Exercise brief.
Output all of the material once more, so that every line matches the original exactly.

Given material.
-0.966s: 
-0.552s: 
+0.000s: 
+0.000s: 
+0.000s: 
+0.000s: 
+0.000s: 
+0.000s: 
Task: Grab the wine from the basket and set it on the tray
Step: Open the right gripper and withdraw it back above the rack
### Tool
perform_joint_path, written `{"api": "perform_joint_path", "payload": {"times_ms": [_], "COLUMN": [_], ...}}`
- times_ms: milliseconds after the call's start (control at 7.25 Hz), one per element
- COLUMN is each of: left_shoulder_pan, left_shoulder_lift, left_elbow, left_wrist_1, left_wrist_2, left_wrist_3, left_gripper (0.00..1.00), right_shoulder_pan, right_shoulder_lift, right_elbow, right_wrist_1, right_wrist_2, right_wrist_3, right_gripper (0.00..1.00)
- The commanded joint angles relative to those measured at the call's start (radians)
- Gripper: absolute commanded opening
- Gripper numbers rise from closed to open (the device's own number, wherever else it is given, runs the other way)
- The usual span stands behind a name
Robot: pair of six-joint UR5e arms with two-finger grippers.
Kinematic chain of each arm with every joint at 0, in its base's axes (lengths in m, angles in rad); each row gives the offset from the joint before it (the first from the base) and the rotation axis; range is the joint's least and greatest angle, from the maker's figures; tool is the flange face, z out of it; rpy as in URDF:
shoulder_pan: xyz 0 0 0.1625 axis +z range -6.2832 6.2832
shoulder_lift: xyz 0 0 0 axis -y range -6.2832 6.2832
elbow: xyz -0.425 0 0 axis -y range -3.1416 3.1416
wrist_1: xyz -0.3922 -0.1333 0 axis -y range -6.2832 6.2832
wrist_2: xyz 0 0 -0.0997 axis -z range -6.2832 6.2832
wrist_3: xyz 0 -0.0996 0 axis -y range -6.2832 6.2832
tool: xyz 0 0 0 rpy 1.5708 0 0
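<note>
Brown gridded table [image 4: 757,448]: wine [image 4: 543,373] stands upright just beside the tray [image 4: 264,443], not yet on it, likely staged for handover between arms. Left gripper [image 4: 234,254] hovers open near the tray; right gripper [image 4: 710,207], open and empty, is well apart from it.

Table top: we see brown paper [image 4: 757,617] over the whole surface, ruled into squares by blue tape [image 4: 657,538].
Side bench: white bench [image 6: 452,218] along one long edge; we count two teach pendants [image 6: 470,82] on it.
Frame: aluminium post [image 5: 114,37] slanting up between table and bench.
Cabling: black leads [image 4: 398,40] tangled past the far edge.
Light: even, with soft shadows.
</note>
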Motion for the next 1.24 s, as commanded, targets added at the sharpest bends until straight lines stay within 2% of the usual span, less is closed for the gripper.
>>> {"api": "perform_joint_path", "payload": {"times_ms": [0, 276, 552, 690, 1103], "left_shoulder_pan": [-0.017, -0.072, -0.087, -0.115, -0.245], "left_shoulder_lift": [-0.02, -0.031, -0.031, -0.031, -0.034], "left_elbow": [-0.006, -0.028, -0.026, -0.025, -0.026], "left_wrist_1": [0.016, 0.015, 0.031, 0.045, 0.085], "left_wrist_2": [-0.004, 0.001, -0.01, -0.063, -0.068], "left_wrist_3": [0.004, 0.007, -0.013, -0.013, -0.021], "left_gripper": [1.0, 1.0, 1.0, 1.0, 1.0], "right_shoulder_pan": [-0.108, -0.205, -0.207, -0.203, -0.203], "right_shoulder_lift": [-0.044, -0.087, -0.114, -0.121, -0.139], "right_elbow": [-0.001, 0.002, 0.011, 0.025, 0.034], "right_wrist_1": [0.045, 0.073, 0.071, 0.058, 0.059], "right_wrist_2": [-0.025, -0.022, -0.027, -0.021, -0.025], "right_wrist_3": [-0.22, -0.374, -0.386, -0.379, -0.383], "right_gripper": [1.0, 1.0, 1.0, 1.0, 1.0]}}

Written response.
-0.966s: 
-0.552s: 
+0.000s: 
+0.000s: 
+0.000s: 
+0.000s: 
+0.000s: 
+0.000s: 
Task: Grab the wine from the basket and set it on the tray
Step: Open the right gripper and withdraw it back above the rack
### Tool
perform_joint_path, written `{"api": "perform_joint_path", "payload": {"times_ms": [_], "COLUMN": [_], ...}}`
- times_ms: milliseconds after the call's start (control at 7.25 Hz), one per element
- COLUMN is each of: left_shoulder_pan, left_shoulder_lift, left_elbow, left_wrist_1, left_wrist_2, left_wrist_3, left_gripper (0.00..1.00), right_shoulder_pan, right_shoulder_lift, right_elbow, right_wrist_1, right_wrist_2, right_wrist_3, right_gripper (0.00..1.00)
- The commanded joint angles relative to those measured at the call's start (radians)
- Gripper: absolute commanded opening
- Gripper numbers rise from closed to open (the device's own number, wherever else it is given, runs the other way)
- The usual span stands behind a name
Robot: pair of six-joint UR5e arms with two-finger grippers.
Kinematic chain of each arm with every joint at 0, in its base's axes (lengths in m, angles in rad); each row gives the offset from the joint before it (the first from the base) and the rotation axis; range is the joint's least and greatest angle, from the maker's figures; tool is the flange face, z out of it; rpy as in URDF:
shoulder_pan: xyz 0 0 0.1625 axis +z range -6.2832 6.2832
shoulder_lift: xyz 0 0 0 axis -y range -6.2832 6.2832
elbow: xyz -0.425 0 0 axis -y range -3.1416 3.1416
wrist_1: xyz -0.3922 -0.1333 0 axis -y range -6.2832 6.2832
wrist_2: xyz 0 0 -0.0997 axis -z range -6.2832 6.2832
wrist_3: xyz 0 -0.0996 0 axis -y range -6.2832 6.2832
tool: xyz 0 0 0 rpy 1.5708 0 0
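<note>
Brown gridded table [image 4: 757,448]: wine [image 4: 543,373] stands upright just beside the tray [image 4: 264,443], not yet on it, likely staged for handover between arms. Left gripper [image 4: 234,254] hovers open near the tray; right gripper [image 4: 710,207], open and empty, is well apart from it.

Table top: we see brown paper [image 4: 757,617] over the whole surface, ruled into squares by blue tape [image 4: 657,538].
Side bench: white bench [image 6: 452,218] along one long edge; we count two teach pendants [image 6: 470,82] on it.
Frame: aluminium post [image 5: 114,37] slanting up between table and bench.
Cabling: black leads [image 4: 398,40] tangled past the far edge.
Light: even, with soft shadows.
</note>
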Motion for the next 1.24 s, as commanded, targets added at the sharpest bends until straight lines stay within 2% of the usual span, less is closed for the gripper.
>>> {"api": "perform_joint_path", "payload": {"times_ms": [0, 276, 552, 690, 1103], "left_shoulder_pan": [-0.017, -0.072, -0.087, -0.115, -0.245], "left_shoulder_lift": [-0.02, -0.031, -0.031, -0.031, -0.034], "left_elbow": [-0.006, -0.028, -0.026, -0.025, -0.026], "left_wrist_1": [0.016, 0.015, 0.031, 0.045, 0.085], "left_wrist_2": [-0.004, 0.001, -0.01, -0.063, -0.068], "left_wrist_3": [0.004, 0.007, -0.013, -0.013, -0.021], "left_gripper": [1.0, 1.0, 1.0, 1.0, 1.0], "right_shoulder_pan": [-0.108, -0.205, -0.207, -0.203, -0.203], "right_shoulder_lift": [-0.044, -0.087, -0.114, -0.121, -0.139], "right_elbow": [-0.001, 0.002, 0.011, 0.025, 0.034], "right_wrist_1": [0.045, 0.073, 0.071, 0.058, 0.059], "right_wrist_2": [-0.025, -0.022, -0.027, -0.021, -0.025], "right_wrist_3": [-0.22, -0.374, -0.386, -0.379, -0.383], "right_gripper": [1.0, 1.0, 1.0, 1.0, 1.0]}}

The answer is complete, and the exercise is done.